Baked Salmon Fish & Chips

Greetings, fish & chips craving!

 

Battered salty crispy steamy fish & chips with a great sauce is a picture perfect meal when I’m in the mood for something fried.  When Jen Schmidt and I got together for dinner and photos on Monday, Jen suggested a kale salad. Good girl. I had been thinking about fish & chips for quite some time, so although Massaged Kale Salad with Creamy Blueberry Vinaigrette wouldn’t be caught dead sitting by fish & chips on the bus, the two mingled. It was a thing of beauty.

I’m not big on frying. In fact, hushpuppies are the only thing I have fried for quite some time and for multiple reasons. I don’t own a deep fryer, which is no biggy, but it counts for something; I tend to tote around the opinion that fried food is ridiculously bad for you (and I would be correct); Also, my lack of frying experience puts my frying skills at sub-par.  But I wanted fish & chips.

 

I chose to bake the fish & chips out of hopeful curiosity that I could make them taste just like fried fish & chips. I’m gonna go with a big Wrong with a capital W there. You can’t bake something and expect it to turn out fried. Duh, Julia. BUT, in spite of the non-fried characteristic of the fish, I enjoyed the way the whole meal turned out with one small caveat: I felt like the fish definitely required the {yogurt-based} tartar sauce I made to go along with it.  The texture of the fish was crisp and pleasing but the flavor was too subtle to eat alone for my taste. Yogurt-based tartar sauce to the rescue!

As an afterthought, I figured a honey malt vinegar dipping sauce would have been great with this recipe too, so if you try the recipe, make either the tartar sauce or a honey malt vinegar…or both (it’s nice to have options). Case in point: you can batter a fish and bake it. It will taste good with yummy sauce. It won’t be fried though.
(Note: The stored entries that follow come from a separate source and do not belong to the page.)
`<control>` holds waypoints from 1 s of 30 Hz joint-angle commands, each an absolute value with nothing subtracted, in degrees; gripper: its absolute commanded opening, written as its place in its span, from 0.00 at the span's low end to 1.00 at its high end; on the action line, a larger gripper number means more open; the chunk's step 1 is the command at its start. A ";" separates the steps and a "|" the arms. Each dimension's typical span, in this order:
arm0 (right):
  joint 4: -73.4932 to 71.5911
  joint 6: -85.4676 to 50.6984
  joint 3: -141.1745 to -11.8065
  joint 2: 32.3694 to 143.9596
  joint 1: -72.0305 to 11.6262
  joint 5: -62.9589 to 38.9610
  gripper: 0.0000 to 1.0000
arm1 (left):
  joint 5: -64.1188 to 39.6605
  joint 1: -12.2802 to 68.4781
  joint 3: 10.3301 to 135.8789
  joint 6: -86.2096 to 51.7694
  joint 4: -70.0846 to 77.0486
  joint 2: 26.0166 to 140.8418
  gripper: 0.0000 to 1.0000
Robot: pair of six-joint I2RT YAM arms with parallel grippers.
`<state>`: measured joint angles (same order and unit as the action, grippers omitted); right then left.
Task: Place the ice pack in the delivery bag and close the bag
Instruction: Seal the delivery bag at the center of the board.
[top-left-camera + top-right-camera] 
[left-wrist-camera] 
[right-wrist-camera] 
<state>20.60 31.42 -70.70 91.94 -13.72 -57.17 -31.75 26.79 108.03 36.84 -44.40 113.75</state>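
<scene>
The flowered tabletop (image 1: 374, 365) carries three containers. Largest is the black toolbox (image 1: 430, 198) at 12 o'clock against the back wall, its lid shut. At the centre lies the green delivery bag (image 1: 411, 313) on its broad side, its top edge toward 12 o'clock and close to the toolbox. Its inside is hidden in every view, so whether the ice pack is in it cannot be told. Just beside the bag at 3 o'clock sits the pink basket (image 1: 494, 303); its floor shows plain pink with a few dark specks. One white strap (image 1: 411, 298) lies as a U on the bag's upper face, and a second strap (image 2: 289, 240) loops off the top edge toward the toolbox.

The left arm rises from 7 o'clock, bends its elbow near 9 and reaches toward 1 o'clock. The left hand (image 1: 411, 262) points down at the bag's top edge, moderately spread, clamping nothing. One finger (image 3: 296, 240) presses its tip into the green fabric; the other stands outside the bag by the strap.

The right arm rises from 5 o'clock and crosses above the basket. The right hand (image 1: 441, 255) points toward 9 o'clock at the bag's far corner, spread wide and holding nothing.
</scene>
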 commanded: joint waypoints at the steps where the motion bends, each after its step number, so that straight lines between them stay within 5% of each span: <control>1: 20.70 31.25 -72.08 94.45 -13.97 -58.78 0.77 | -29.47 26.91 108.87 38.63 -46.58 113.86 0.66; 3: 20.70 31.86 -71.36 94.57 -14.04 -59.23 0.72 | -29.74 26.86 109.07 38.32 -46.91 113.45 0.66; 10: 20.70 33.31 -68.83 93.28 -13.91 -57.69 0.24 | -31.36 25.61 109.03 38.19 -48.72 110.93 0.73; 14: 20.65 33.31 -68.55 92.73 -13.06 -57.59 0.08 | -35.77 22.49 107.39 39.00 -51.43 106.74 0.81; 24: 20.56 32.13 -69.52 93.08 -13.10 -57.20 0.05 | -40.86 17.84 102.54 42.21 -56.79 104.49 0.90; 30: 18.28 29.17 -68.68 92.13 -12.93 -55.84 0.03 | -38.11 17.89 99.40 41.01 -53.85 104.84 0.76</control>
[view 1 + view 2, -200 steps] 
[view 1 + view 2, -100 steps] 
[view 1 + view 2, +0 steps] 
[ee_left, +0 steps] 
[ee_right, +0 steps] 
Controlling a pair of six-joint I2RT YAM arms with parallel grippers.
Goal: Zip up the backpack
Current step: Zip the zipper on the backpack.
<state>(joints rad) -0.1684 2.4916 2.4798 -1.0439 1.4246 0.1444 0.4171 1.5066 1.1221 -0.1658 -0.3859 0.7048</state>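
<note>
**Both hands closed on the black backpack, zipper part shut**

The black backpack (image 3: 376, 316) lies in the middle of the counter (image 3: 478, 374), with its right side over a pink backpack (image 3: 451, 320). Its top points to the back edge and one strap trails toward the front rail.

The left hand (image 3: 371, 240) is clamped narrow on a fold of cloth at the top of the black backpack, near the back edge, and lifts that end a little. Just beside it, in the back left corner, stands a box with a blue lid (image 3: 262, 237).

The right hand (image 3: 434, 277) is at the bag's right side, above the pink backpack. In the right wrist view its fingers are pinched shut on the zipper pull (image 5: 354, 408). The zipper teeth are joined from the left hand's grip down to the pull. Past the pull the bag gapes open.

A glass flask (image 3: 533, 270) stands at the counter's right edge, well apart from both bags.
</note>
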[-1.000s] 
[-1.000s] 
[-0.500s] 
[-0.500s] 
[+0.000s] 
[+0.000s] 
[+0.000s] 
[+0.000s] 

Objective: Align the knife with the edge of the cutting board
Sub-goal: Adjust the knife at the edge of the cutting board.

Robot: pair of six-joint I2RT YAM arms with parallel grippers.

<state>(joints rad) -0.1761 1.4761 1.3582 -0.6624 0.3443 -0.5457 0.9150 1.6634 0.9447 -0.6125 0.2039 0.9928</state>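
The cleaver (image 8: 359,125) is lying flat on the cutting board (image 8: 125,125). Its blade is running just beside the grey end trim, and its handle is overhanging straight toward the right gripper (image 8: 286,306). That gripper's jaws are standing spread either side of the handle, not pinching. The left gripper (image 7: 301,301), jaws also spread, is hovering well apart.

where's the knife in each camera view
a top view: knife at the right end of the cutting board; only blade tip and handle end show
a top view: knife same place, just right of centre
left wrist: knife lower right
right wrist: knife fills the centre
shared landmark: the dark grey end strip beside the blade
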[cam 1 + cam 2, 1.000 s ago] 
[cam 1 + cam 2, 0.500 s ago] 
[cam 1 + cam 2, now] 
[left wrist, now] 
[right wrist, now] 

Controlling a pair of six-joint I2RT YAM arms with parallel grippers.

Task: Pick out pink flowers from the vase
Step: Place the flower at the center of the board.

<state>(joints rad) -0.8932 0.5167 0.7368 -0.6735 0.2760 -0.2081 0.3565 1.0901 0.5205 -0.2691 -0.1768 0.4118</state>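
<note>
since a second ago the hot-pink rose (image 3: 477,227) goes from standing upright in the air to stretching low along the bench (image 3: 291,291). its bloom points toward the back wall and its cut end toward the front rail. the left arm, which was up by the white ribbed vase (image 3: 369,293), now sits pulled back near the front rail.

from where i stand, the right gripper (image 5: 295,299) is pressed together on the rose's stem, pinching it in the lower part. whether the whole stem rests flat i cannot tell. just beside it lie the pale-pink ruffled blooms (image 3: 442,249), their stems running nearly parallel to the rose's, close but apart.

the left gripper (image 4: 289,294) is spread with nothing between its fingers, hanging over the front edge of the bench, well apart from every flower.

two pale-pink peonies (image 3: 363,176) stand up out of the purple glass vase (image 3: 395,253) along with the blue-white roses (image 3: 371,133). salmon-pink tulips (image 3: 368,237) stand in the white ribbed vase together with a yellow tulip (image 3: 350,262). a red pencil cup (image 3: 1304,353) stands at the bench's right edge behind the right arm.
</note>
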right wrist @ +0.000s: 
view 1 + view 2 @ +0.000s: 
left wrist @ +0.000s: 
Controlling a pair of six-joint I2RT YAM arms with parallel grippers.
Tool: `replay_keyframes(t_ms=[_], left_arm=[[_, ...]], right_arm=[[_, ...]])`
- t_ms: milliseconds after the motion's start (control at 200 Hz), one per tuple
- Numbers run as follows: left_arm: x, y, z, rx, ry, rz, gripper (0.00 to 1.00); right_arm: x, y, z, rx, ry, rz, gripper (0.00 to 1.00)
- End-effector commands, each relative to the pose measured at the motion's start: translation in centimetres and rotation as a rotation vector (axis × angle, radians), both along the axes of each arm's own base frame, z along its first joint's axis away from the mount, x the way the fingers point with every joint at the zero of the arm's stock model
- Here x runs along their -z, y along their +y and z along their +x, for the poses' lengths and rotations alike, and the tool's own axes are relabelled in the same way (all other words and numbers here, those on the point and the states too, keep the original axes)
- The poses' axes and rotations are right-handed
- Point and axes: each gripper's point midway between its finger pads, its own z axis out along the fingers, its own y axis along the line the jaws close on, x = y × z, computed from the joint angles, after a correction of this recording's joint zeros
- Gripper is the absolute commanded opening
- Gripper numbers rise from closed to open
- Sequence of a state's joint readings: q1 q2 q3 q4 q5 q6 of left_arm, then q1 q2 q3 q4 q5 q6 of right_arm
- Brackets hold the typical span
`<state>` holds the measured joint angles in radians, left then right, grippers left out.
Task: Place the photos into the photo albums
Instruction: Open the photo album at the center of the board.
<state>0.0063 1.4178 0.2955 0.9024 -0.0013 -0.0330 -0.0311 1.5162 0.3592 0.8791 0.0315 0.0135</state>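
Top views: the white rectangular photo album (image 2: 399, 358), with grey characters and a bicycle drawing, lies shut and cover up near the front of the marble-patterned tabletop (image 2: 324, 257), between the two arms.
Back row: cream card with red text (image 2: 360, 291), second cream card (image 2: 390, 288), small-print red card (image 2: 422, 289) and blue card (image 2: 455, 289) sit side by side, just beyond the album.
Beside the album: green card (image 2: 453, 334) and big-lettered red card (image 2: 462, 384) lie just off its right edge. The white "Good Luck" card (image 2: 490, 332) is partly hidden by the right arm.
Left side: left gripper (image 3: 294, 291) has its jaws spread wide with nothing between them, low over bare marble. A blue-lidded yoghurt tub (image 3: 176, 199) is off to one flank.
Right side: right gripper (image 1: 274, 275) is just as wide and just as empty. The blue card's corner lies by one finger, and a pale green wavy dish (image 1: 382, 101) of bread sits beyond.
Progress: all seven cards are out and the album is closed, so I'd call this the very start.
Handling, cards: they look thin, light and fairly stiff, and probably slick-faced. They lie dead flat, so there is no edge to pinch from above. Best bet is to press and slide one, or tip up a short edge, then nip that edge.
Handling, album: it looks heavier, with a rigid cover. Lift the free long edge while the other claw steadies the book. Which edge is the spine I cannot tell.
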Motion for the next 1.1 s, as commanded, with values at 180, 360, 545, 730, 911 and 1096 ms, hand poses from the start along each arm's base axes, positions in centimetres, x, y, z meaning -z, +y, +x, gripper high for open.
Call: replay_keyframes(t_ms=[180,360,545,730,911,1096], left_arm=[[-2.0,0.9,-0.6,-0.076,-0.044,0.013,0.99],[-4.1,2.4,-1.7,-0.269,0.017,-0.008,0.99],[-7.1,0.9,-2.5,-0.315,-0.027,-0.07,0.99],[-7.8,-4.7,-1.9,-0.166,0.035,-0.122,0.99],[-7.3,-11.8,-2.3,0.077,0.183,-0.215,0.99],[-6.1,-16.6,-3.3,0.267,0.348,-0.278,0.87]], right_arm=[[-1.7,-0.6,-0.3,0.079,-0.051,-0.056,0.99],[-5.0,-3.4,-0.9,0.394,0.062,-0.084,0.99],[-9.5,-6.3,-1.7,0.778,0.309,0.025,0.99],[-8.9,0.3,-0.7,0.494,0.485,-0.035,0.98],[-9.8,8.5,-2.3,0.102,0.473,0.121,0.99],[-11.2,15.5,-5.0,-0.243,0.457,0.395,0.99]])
Another big thanks to Jen Schmidt for an enjoyable evening of food art, chit chat and loads of great photography information!  And can you believe her pictures?! And let’s not forget the raspberry mint sweet iced tea she contributed to the mix MMMM!

 

Baked Salmon Fish & Chips and Yogurt-Based Tartar Sauce

Ingredients for the Salmon

  • 1 pound salmon fillet, skin removed
  • ½ cup whole wheat flour
  • ½ cup cornmeal (fine grind)
  • ½ cup whole milk
  • 1 Egg, lightly beaten
  • 1 teaspoon Baking powder
  • 1 teaspoon paprika
  • 1 teaspoon salt
  • Ground black pepper to taste

To Make: Heat the oven to 425 degrees. In a mixing bowl, whisk all dry ingredients together to combine. Add the beaten egg and milk and stir to create a thick batter.  Cut your salmon into strips and place the strips in the bowl with the batter; use your hands to put a thick layer of batter on each strip. Place battered salmon on an oiled baking sheet. Bake for 8 to 10 minutes until salmon is cooked all the way through. Note: You can bake the fish while the sweet potatoes are finishing up – it won’t hurt them to knock up the heat as long as you keep an eye on them.

Ingredients for the “Chips”

  • 2 medium-seized sweet potatoes
  • 1 – 2 tablespoons grapeseed or olive oil
  • Salt, garlic powder

To Make: Preheat the oven to 375 degrees. Cut fry wedges by chopping the potatoes in ½” thick strips length-wise then chopping them into 3” lengths.  Place sweet potato pieces in a bowl and drizzle oil over. Use your hands to coat all pieces with oil. Sprinkle with desired amount of salt and garlic powder and use your hands again to ensure all pieces are seasoned. Bake for 20 minutes then flip the “fries” with tongs or a spatula and bake an additional 15 – 20 minutes until fries are fully cooked and have nice crispy brown edges.

Ingredients for Yogurt-Based Tartar Sauce:

  • 1/2 cup plain yogurt
  • 2 tablespoons pickle relish or finely chopped dill pickle
  • 1-1/2 tablespoons finely chopped red onion
  • 2 tablespoons drained capers
  • 1 teaspoon lime juice
  • ½ teaspoon of Worcestershire sauce
  • Dash of cayenne pepper
  • salt to taste

To Make: Simply combine all ingredients in a small bowl and mix well. Serve on the side of your Fish and Chips!